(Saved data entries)

* * * * *

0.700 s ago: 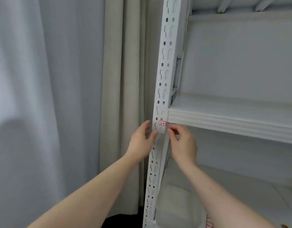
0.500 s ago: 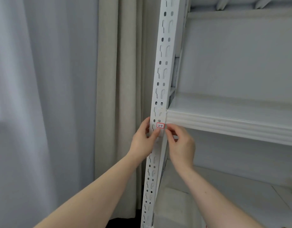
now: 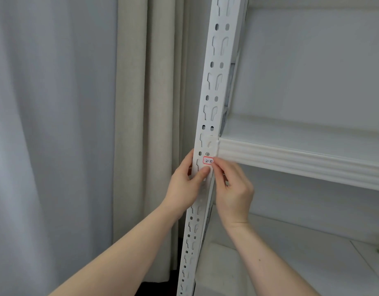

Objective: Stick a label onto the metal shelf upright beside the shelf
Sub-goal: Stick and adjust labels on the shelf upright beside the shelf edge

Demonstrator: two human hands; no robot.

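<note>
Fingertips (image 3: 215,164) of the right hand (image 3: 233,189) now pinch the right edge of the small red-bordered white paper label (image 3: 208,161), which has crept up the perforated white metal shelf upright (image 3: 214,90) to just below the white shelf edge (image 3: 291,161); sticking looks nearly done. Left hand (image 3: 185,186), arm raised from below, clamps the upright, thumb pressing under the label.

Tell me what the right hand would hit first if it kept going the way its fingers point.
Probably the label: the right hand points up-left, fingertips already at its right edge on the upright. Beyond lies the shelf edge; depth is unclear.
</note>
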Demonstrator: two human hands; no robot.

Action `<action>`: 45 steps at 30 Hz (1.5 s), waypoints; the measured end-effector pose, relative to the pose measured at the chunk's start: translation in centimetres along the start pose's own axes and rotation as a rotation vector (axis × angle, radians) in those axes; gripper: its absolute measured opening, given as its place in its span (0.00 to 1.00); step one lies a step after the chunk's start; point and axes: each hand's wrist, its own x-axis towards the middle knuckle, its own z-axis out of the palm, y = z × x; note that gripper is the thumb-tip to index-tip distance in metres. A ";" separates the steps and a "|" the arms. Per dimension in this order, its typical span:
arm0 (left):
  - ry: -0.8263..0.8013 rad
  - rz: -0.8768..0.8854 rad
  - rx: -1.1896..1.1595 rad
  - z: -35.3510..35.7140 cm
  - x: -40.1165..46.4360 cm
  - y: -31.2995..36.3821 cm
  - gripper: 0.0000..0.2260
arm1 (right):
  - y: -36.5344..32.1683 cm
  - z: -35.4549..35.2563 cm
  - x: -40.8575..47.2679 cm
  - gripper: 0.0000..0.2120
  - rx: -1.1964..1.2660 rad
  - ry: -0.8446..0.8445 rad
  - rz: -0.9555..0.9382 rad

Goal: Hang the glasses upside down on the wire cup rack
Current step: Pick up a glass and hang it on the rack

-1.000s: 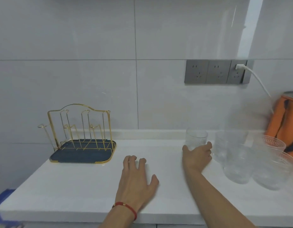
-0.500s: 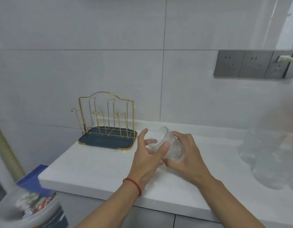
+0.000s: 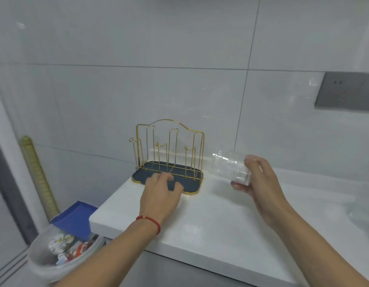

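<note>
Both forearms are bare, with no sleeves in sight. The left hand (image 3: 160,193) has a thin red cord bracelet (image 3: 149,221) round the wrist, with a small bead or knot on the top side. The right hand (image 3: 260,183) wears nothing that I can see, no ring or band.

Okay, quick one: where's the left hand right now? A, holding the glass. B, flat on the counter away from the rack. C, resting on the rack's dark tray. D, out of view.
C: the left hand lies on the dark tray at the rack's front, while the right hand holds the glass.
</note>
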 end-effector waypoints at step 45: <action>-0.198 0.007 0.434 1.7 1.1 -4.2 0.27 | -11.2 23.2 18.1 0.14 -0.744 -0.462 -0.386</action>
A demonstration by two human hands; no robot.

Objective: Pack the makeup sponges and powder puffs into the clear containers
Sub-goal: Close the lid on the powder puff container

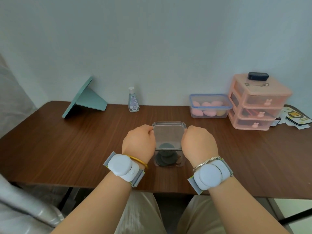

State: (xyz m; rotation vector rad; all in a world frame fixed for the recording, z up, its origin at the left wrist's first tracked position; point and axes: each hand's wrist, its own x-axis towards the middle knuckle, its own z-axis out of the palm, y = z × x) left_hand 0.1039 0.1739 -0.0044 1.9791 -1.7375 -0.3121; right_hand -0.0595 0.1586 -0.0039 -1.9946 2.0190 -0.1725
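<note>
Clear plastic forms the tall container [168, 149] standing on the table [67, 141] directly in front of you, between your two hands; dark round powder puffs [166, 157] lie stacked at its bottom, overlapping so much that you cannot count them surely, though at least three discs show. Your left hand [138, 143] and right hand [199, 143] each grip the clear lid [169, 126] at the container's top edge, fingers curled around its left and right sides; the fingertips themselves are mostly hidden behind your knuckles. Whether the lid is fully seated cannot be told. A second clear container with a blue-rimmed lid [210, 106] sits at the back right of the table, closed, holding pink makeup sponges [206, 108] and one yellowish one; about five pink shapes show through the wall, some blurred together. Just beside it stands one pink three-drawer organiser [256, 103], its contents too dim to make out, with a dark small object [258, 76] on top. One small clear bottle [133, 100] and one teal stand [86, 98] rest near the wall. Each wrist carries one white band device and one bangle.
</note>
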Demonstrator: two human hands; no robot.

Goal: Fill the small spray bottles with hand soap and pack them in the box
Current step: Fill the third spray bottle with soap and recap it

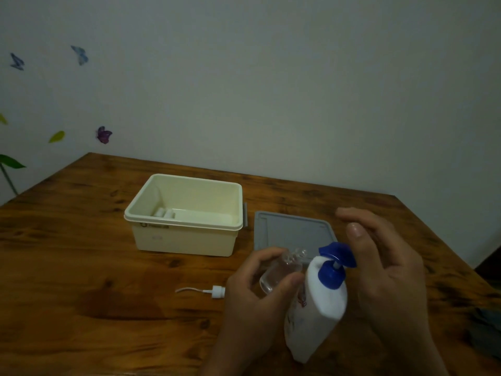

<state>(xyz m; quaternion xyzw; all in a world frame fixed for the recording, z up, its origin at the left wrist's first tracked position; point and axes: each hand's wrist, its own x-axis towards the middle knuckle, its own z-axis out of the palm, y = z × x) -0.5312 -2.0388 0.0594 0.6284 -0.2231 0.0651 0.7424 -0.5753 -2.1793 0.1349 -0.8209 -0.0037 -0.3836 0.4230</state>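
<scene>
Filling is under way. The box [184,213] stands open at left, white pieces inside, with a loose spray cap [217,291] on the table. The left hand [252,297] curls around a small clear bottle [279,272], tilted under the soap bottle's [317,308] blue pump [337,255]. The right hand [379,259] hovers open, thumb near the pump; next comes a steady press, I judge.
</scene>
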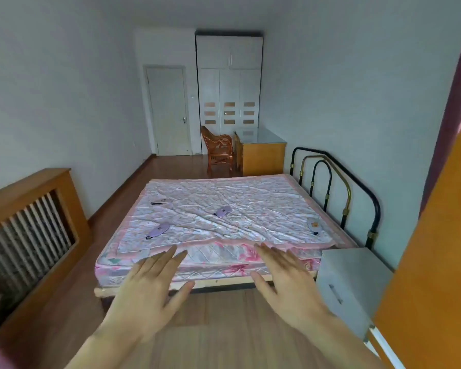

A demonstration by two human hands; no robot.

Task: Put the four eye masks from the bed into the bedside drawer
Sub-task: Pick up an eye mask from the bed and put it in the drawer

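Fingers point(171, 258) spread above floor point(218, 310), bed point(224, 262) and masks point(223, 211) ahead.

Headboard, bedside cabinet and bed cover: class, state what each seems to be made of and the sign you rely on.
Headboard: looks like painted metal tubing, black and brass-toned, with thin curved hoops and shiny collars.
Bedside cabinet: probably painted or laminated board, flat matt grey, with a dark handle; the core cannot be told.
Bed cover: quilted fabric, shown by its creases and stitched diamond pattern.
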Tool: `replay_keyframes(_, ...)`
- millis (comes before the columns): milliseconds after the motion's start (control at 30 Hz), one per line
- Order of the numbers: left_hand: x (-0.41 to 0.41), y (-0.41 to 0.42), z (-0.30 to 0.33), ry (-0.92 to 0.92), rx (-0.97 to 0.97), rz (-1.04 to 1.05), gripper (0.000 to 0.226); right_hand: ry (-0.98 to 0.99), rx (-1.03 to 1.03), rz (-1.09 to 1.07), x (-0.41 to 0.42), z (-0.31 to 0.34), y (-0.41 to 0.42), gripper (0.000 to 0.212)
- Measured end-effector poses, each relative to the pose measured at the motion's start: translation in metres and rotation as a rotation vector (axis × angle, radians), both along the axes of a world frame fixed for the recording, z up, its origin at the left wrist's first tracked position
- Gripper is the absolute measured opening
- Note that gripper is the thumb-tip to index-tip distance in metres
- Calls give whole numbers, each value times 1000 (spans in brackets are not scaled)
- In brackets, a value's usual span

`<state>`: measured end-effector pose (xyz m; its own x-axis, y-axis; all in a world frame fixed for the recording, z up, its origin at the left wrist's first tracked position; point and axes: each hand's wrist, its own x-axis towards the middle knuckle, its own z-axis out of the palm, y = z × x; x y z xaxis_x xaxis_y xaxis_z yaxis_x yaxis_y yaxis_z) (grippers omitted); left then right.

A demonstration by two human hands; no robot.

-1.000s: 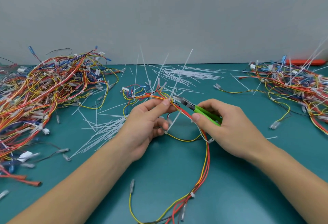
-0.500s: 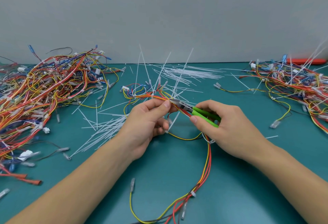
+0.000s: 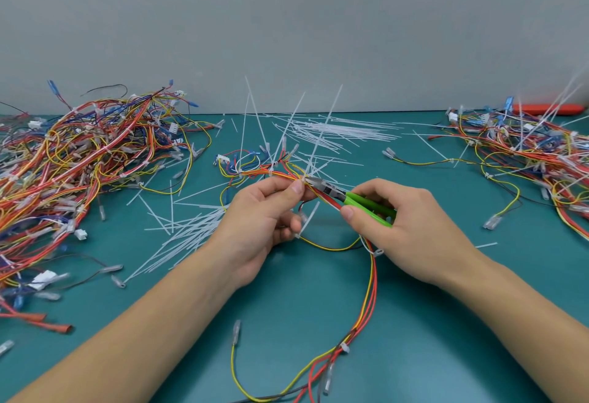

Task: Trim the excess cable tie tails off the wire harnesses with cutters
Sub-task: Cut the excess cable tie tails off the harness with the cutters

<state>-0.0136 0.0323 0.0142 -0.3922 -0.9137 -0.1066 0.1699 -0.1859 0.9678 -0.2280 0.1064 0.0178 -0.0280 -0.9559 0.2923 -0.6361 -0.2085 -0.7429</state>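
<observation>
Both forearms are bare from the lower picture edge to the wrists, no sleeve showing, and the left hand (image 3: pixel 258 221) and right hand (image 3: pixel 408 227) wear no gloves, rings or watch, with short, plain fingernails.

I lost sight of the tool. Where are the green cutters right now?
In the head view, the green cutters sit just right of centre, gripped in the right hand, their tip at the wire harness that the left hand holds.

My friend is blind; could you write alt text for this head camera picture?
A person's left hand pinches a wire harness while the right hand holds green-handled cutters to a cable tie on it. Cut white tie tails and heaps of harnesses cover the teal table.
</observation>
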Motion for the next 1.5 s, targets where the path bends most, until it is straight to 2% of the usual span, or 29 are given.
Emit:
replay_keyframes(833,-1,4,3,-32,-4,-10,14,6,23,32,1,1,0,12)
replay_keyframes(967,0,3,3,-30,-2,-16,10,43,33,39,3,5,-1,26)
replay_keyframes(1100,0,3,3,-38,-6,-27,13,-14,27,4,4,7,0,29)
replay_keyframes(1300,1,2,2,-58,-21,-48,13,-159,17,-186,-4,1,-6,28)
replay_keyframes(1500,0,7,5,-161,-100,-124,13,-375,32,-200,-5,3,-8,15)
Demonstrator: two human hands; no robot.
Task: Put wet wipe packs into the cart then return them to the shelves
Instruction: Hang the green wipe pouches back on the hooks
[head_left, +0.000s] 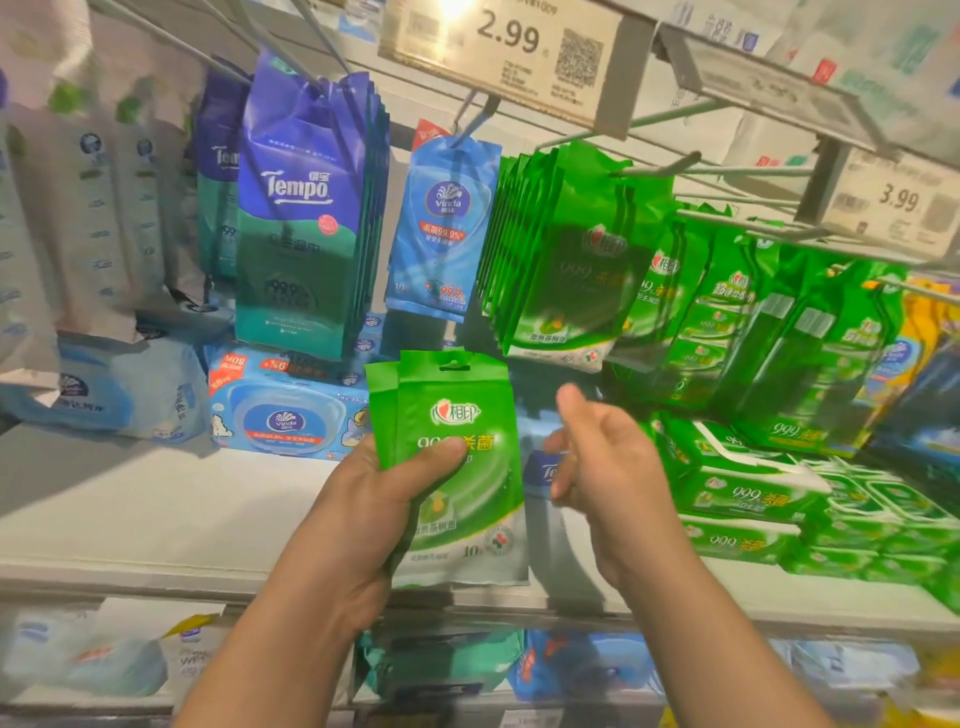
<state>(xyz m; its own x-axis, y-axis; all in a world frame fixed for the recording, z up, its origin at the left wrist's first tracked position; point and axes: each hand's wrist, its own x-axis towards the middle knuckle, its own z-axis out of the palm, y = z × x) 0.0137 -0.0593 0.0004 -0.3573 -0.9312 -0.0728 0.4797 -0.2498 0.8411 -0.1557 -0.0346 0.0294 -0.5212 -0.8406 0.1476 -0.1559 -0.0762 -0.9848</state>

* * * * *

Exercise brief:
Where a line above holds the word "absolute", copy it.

Solution to this exercise:
Action `<action>`: 45 steps at 30 Hz (1.5 s), waypoints; the measured end-effector pose, relative to the pose measured at the chunk's start: translation in centimetres along the start pose's own axes and rotation as a rotation vector (axis × angle, radians) in those axes; gripper: its absolute measured opening, given as its place in its span (0.00 to 1.00); step one lies a step after the chunk's start; point and axes: each hand's wrist, its own x-axis towards the middle knuckle, its own z-axis out of the palm, y = z × x; note that gripper is the thumb-tip to index-tip distance in metres. A ";" separates the steps and a "|" the arms. Per dimension in this order, its typical span:
- Gripper is the absolute measured opening

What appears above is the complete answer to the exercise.